I grew up listening to “Brave New Waves” on CBC Radio, a show that didn’t start until 11 PM and went much later than I was ever able to stay awake for. What BNW was known for in Canada was introducing listeners to a wide range of music by sharing the work of developing artists and also by interviewing them.
Call me crazy but I think that there’s a place for a show like that in America. A show that seeks to break new artists, conducts interviews with artists and, here’s the twist for 2021 as we try to recover from the economic devastation of Covd-19, serves as an advertisement for the market that it serves. We do the latter by talking with artists from outside of our time zone and doing what we can during the interview to highlight the great things about our area and why they should visit our fair city when they go out on tour.
Would speaking to The Bullseyes from Poland or OhChill from Korea get them to visit Indiana, PA if they were to tour the US? No, probably not but if someone who was fluent in their native language, even though they perform in English, joined the late-night host in the studio there’s an opportunity to make a personal connection, and maybe the band makes an effort to visit a college town that’s in need of revitalization. Either way we get to put our city’s name out there with out-of-region and international guests. (Marfa wasn’t cool until someone made it cool.)

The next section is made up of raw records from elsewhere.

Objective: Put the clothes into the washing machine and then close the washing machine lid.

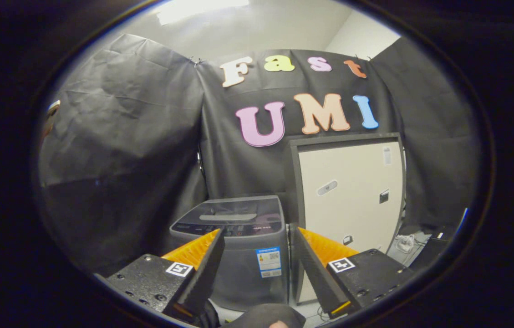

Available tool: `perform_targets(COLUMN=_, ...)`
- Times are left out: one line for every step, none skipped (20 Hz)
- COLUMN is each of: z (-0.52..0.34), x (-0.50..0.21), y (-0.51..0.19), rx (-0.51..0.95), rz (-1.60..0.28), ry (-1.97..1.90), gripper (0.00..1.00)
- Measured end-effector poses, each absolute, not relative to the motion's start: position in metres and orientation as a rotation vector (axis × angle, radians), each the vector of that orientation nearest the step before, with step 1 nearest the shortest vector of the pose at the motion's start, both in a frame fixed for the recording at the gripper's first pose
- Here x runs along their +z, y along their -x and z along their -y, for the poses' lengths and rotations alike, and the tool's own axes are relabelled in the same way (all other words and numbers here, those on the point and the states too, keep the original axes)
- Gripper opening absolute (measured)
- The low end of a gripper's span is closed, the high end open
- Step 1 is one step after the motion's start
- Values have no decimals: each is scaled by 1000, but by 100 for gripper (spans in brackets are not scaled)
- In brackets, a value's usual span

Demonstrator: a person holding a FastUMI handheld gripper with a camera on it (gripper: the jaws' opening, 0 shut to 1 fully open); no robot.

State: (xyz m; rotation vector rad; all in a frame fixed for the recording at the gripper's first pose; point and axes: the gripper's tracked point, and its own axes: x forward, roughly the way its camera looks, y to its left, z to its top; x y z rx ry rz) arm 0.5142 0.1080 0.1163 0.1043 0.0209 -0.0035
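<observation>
A small grey top-loading washing machine (238, 246) stands on the floor beyond my fingers, its dark lid (234, 213) lying flat and closed. My gripper (257, 237) is open, its two fingers spread wide with the machine's front showing in the gap between them. Nothing is held. A dark rounded piece of cloth (266, 316) lies low down, just under the gap between the fingers; I cannot tell whether it is clothing.
A tall cream cabinet with a dark frame (352, 200) stands right beside the machine on its right. Cables and a white power strip (404, 243) lie on the floor past the cabinet. Black cloth walls close the booth behind and to the left.
</observation>
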Motion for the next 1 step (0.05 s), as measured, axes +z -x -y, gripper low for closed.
perform_targets(z=-108, x=115, y=-514, rx=-5, rz=-29, ry=-103, gripper=93)
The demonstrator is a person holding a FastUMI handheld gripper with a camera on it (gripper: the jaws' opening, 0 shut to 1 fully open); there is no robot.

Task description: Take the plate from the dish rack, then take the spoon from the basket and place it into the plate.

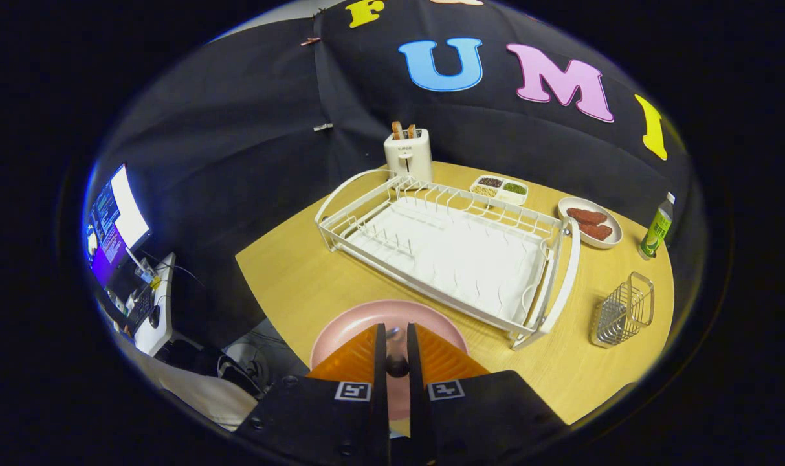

As you might be able to tell our lockdown has given me lots of time to contemplate these things.
Pat Holiday says
In the 80’s downturn while in Detroit I remember reading an article about a yearly study the U of M did, seemingly for decades. Can’t remember the name but it was roughly a state of the nation’s overall feel/happiness economically and for other factors too. Their summation on it all was that in down times when people are antsy and fearful of the future they long for the good old days and lean towards the past for most things. When the future looks bright, they lean forward because it’s not so scary. There’s been a bunch of recessions etc since that early 80’s one. I haven’t followed it religiously but on the times I remembered that article (usually in a downturn), station formats usually lined up with that thinking. Top 40 smoked through up times and gold leaning ones in bad. What do you think we’re in now? Stock market is up but most people are uber hurting. So, I’d guess down? Could be a factor. Lots of seemingly unrelated things go into why people do what they do.
Fred Jacobs says
Pat, you may be thinking about the “Misery Index,” which I believe was dreamed up in the 70s. I believe it was brought back (with a different calculation) last year – for obvious reasons. I’ve already seen data that indicates that just in the past couple weeks, the percentage of people who feel the US is on the “right track” is sharply up (and “wrong track” is correspondingly down). So, hopefully, we’re pulling out of this.
I think that observation that music reflects the mood of the culture, and last year was very much as you describe it – a rush to “comfort culture” – old TV shows and movies, as well as music that reeks of nostalgia. Guy Zapoleon does a great job of tracking these cycles, and has generally been accurate about pinpointing musical changes based on what’s going on “out there.”
Thanks for the thoughtful comment. It’s always great to hear from you, Pat.
Pat Holiday says
YES Fred, it was the Misery Index. Guess that name sums up the past few years well huh? Certainly 2020. Guy’s tracking of music cycles has been great and seemingly he’s been doing it for ages now. Love the blogs. You stay safe.